1 Design Choice

Because we are interested in how much each individual improves, it means that the same group of people should appear in both conditions. A paired (within-subjects) design directly measures the change in percentage for each subject. With the same sample size, paired (within-subjects) design generally have higher statistical power than between-subjects designs and the error term is smaller.

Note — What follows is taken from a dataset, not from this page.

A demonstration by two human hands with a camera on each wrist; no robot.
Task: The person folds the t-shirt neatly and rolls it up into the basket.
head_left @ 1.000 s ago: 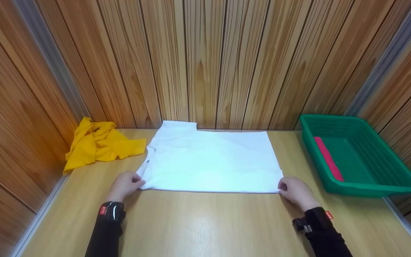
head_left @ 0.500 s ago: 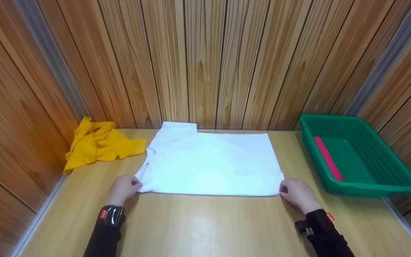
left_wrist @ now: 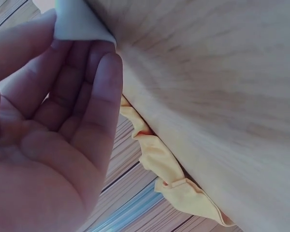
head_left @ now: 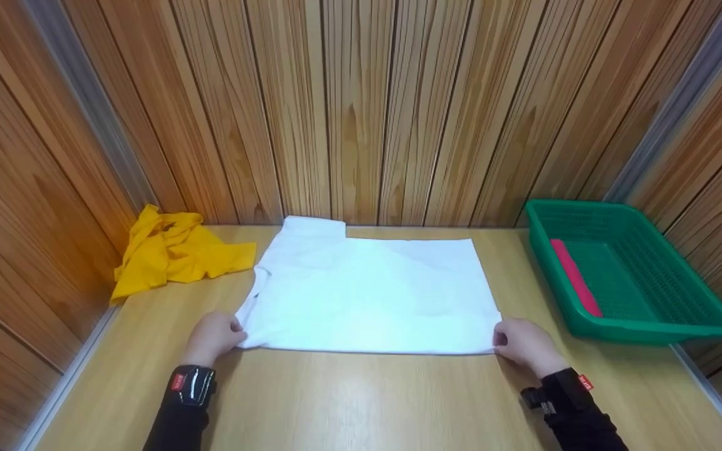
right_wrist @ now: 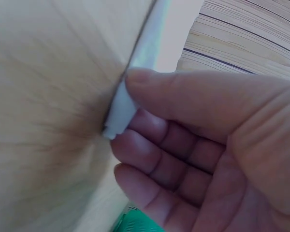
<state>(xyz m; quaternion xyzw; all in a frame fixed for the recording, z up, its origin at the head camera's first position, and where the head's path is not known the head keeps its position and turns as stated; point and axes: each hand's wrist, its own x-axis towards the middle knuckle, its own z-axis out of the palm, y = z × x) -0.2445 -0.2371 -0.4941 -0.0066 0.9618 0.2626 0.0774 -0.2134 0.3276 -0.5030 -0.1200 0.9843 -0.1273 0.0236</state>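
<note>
A white T-shirt (head_left: 373, 294), doubled over with a sleeve jutting out at the far left, lies flat on the table. My left hand (head_left: 214, 338) pinches its near left corner between thumb and fingers. In the left wrist view the shirt's corner (left_wrist: 79, 21) is at the fingertips, and the other fingers are curled below it. At the near right corner my right hand (head_left: 530, 343) pinches the hem. The right wrist view shows the thumb pressing the hem's corner (right_wrist: 122, 108) against the index finger.
A crumpled yellow cloth (head_left: 179, 250) lies at the back left by the wall. On the right stands a green plastic basket (head_left: 655, 335) with a folded red cloth (head_left: 576, 279) inside. Wood-panelled walls (head_left: 361, 113) bound the table (head_left: 361, 401) at the back and sides.
Both hands have drawn the white T-shirt a short way toward the table's near side, holding its corners throughout. The yellow cloth and the basket have stayed put.
</note>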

It controls for individual differences. Subjects differ in many aspects, such as prior knowledge, reading ability and general test-taking ability. In a between-subjects design, those individual differences add noise to the comparison between groups. However, in the paired design, each student serves as their own control. All differences in the subject cancel out when we look at the difference score. It is simpler and easier than comparing two different groups that have never experienced both conditions.

Differences in report difficulty between the two phases may affect the accuracy. The “pre” and “post” phases use two different sets of safety reports. They may not be perfectly matched in difficulty.

2 Power Analysis

library(pwr)

power_values <- seq(0.10, 0.99, by = 0.01)    # power values array

effect_sizes <- array(data = 0, dim = length(power_values)) # all output d values

# For-loop 
for (i in 1:length(power_values)) {
  
  p <- power_values[i] # Extract the i-th power value
  
  result <- pwr.t.test(
    n = 23,
    power = p,
    sig.level = 0.05,
    type = "paired",
    alternative = "two.sided"
  )
  
  effect_sizes[i] <- result$d # input the effect size from the loop
}

# Plot the power curve
plot(power_values, effect_sizes,
     type = "l",
     xlab = "Power",
     ylab = "Effect Size",
     main = "Power Curve"
)

# Effect size needed for 80% power
pwr.t.test(
  n = 23,
  power = 0.80,
  sig.level = 0.05,
  type = "paired",
  alternative = "two.sided")

## 
##      Paired t test power calculation 
## 
##               n = 23
##               d = 0.6112775
##       sig.level = 0.05
##           power = 0.8
##     alternative = two.sided
## 
## NOTE: n is number of *pairs*

3 Potential Confounds

Difficulty level on the reports

The “pre” and “post” phases use two different sets of safety reports. Even though the assignment randomizes the order of the sets across participants, the two sets may not be perfectly matched in difficulty. If the “Post-Rubric” report set simpler or more obvious cases, subjects may perform more accurate after learning the rubric. Conversely, if the second set is more difficult, this may underestimate the effect of the rubric.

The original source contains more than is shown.